DEBT TO INCOME RATIO WORKSHEET
[pic]
Debt to income ratio worksheet
How do you determine what level of debt is reasonable to carry at your income level? An easy way is to look at the relationship your monthly debt and your income. Use this simple formula to calculate your debt to income ratio.
|Total |÷ |Total |= |Debt |
|Monthly | |Monthly | |To |
|Debt | |Net | |Income |
|Payments1 | |Income | |Ratio |
1Exclude rent/mortgage.
Place your information in the blocks below:
| |÷ | |= | |
If the resulting percentage is:
Under 15% RELAX – Your debt to income ratio is well within an
acceptable range.
15% - 20% BE CAUTIOUS – You want to reduce your current debt load.
Plan to attend a SMMC workshop or schedule a personal
consultation.
Over 20% DANGER – You are heavily indebted and in danger of losing
control of your personal financial situation.
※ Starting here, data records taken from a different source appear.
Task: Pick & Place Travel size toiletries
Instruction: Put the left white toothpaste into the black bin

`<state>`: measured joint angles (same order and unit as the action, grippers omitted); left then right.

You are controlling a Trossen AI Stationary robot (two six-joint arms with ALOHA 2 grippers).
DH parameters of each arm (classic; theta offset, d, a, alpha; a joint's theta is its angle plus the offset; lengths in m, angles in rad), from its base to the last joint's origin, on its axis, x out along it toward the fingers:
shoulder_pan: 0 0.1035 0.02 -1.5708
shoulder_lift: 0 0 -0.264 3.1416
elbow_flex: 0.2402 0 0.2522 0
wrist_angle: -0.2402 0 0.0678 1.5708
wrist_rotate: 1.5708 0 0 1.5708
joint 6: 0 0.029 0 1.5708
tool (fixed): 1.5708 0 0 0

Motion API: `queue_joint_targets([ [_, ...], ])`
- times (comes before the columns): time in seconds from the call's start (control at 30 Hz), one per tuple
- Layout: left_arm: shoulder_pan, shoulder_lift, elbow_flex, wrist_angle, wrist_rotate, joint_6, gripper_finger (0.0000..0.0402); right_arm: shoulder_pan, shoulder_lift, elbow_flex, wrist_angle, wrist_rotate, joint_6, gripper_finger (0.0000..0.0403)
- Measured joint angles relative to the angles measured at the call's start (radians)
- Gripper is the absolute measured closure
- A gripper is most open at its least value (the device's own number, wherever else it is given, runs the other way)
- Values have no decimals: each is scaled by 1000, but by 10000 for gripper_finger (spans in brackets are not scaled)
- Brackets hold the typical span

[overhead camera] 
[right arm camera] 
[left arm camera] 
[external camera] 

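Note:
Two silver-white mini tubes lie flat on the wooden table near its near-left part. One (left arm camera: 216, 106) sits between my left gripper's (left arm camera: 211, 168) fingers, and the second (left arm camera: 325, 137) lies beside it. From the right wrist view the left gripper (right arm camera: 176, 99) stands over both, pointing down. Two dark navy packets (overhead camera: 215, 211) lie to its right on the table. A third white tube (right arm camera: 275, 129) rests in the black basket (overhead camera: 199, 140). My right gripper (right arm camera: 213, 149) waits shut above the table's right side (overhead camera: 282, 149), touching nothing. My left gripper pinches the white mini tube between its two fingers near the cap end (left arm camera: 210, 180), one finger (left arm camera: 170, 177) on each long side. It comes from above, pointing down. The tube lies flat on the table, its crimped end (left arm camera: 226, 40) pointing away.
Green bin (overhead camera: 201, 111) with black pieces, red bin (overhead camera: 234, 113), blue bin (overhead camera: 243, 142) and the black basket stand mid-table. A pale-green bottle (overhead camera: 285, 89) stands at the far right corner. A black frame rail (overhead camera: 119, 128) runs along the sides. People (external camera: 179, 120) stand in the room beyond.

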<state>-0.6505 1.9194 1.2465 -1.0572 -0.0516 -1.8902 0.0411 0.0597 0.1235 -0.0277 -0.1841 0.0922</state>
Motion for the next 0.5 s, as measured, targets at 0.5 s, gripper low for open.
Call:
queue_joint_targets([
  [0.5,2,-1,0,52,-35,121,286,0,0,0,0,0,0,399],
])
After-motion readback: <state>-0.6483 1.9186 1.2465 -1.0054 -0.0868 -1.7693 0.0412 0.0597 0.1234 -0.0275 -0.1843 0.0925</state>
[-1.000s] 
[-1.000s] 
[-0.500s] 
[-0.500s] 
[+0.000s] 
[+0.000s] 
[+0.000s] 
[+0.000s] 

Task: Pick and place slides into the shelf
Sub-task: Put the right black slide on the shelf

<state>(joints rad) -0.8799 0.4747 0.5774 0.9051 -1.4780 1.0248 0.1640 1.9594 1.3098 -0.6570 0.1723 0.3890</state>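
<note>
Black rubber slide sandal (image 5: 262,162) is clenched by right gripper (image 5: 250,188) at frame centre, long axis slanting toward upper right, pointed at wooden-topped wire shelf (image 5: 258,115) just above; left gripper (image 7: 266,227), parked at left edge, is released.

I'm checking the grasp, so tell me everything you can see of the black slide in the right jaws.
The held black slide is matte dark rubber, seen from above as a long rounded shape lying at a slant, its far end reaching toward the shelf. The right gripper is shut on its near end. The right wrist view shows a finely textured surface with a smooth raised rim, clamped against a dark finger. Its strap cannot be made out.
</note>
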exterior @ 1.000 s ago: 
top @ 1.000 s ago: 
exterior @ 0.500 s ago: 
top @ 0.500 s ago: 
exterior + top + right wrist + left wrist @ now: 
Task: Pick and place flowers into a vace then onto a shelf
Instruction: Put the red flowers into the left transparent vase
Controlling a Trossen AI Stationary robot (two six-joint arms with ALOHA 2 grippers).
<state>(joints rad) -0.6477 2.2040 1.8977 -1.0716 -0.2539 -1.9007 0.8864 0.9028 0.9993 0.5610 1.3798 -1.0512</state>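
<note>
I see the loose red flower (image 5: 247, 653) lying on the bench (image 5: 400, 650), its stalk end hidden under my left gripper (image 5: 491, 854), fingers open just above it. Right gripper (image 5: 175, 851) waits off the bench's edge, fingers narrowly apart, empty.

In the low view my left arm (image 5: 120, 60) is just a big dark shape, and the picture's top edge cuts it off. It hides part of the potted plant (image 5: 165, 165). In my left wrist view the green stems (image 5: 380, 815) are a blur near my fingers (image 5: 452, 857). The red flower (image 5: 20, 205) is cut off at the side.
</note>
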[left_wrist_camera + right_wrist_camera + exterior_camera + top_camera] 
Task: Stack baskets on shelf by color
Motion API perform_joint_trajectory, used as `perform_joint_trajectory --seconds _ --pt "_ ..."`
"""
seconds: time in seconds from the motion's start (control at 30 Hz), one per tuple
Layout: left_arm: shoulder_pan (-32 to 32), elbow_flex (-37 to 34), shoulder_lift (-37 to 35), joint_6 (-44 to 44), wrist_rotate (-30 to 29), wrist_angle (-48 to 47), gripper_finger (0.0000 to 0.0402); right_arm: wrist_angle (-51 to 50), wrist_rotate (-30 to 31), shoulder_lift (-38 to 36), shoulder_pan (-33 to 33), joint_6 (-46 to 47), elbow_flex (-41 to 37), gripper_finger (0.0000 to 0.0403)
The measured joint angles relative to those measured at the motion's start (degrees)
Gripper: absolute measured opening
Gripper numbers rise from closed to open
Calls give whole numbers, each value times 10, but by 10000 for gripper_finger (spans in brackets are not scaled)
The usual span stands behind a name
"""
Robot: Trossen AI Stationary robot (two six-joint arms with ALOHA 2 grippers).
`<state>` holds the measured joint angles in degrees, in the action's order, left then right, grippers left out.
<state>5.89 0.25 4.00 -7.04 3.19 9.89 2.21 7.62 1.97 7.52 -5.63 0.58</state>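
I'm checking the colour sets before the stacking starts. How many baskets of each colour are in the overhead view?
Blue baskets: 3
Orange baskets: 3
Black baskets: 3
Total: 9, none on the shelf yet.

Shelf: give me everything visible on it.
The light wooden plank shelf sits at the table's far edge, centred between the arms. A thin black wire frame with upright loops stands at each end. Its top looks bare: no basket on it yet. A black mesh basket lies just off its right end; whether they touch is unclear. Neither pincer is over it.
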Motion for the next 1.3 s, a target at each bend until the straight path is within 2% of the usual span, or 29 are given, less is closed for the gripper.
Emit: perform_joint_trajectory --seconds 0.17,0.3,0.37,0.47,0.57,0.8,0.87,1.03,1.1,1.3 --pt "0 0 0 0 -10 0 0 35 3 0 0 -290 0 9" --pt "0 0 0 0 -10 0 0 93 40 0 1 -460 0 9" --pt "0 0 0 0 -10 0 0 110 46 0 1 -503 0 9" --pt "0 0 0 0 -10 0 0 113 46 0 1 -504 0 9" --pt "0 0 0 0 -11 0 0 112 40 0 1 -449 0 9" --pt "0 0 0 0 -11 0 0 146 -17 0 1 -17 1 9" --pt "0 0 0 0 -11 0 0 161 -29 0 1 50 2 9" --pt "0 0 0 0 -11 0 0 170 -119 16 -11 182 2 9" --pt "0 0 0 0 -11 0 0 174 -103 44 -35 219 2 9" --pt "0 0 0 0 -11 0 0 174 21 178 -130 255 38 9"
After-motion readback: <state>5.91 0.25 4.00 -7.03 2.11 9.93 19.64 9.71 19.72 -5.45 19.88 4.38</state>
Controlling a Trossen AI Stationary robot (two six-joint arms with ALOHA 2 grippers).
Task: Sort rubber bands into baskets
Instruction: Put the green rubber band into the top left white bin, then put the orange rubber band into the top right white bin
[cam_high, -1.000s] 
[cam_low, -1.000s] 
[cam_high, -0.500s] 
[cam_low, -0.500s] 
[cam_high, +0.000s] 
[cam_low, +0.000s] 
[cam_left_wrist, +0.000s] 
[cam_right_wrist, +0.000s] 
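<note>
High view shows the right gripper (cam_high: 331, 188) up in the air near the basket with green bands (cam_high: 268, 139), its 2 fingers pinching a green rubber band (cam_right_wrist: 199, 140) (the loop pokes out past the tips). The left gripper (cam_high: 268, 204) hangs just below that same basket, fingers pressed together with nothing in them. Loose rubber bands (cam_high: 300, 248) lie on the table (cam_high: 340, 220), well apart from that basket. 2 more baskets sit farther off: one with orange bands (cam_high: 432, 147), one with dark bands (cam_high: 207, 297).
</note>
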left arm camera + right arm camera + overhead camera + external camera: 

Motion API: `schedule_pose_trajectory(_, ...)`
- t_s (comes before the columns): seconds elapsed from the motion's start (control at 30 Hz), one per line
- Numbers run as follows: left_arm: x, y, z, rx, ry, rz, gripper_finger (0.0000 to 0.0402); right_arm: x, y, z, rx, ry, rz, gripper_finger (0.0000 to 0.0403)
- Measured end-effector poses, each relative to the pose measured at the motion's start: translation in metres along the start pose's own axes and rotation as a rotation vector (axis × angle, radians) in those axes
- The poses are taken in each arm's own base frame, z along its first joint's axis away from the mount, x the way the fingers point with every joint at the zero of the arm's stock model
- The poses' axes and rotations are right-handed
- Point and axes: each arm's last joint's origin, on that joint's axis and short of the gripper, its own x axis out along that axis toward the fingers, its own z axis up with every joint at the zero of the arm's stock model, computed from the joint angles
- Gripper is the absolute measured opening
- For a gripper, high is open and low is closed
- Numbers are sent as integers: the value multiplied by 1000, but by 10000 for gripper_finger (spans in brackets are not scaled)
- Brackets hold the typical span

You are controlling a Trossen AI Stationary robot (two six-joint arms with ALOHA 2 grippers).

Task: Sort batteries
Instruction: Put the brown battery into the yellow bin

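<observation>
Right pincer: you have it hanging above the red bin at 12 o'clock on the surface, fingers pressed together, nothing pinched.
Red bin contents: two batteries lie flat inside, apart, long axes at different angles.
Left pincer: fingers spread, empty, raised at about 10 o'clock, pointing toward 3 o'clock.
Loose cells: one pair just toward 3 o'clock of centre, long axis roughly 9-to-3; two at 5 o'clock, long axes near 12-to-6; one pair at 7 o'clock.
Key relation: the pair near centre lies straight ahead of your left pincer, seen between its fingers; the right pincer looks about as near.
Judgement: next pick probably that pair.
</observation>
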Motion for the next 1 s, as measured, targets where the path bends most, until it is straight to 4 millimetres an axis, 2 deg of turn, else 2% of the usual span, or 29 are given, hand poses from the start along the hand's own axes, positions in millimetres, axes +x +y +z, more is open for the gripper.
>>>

Act now to take
control of your finances by scheduling a personal SMMC
consultation at your earliest convenience.
Source: Money Management International’s Understanding Money and Credit Reference Guide
Student Money Mangament Center
unt.edu/moneymangement
940.369.7761
................
................
In order to avoid copyright disputes, this page is only a partial summary.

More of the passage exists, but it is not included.